#### Raw data

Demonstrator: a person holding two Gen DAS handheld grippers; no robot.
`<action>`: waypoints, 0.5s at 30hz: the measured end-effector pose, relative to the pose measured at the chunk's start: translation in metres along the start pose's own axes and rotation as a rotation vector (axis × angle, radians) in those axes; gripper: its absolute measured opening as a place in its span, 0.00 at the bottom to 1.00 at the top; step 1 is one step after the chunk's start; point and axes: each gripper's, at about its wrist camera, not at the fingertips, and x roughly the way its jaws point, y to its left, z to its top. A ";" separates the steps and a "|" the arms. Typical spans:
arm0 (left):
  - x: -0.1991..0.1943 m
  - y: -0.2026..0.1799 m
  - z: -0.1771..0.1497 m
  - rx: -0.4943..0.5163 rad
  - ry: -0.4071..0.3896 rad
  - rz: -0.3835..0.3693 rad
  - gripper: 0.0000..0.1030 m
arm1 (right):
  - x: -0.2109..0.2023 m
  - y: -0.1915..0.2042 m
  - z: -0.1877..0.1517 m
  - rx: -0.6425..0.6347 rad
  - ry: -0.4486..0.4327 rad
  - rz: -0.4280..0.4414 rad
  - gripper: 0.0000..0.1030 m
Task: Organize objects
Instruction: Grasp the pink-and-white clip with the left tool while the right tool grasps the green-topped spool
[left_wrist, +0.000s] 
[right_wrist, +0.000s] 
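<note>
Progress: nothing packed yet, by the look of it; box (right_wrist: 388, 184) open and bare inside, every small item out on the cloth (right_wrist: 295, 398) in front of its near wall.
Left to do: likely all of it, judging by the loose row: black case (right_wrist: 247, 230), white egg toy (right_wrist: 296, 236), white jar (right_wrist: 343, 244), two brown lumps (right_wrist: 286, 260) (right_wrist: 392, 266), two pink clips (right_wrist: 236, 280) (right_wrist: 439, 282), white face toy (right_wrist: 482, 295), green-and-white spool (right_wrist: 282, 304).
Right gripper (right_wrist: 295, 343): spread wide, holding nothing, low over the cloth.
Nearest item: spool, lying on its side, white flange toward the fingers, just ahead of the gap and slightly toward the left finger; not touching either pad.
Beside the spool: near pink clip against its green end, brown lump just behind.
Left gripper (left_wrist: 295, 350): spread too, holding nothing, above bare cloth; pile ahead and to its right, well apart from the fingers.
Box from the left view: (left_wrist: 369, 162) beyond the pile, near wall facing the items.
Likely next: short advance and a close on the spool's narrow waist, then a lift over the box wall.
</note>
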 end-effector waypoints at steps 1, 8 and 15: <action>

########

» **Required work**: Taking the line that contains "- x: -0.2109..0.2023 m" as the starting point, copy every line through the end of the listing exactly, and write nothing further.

» **The completed task**:
  - x: -0.2109..0.2023 m
  - y: -0.1915..0.2042 m
  - z: -0.1877..0.1517 m
  - rx: -0.6425..0.6347 rad
  - ry: -0.4486..0.4327 rad
  - rz: -0.4280..0.4414 rad
  - gripper: 0.0000..0.1030 m
Task: Organize objects
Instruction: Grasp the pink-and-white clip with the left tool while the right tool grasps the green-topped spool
[left_wrist, +0.000s] 
[right_wrist, +0.000s] 
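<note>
Progress: nothing packed yet, by the look of it; box (right_wrist: 388, 184) open and bare inside, every small item out on the cloth (right_wrist: 295, 398) in front of its near wall.
Left to do: likely all of it, judging by the loose row: black case (right_wrist: 247, 230), white egg toy (right_wrist: 296, 236), white jar (right_wrist: 343, 244), two brown lumps (right_wrist: 286, 260) (right_wrist: 392, 266), two pink clips (right_wrist: 236, 280) (right_wrist: 439, 282), white face toy (right_wrist: 482, 295), green-and-white spool (right_wrist: 282, 304).
Right gripper (right_wrist: 295, 343): spread wide, holding nothing, low over the cloth.
Nearest item: spool, lying on its side, white flange toward the fingers, just ahead of the gap and slightly toward the left finger; not touching either pad.
Beside the spool: near pink clip against its green end, brown lump just behind.
Left gripper (left_wrist: 295, 350): spread too, holding nothing, above bare cloth; pile ahead and to its right, well apart from the fingers.
Box from the left view: (left_wrist: 369, 162) beyond the pile, near wall facing the items.
Likely next: short advance and a close on the spool's narrow waist, then a lift over the box wall.
</note>
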 end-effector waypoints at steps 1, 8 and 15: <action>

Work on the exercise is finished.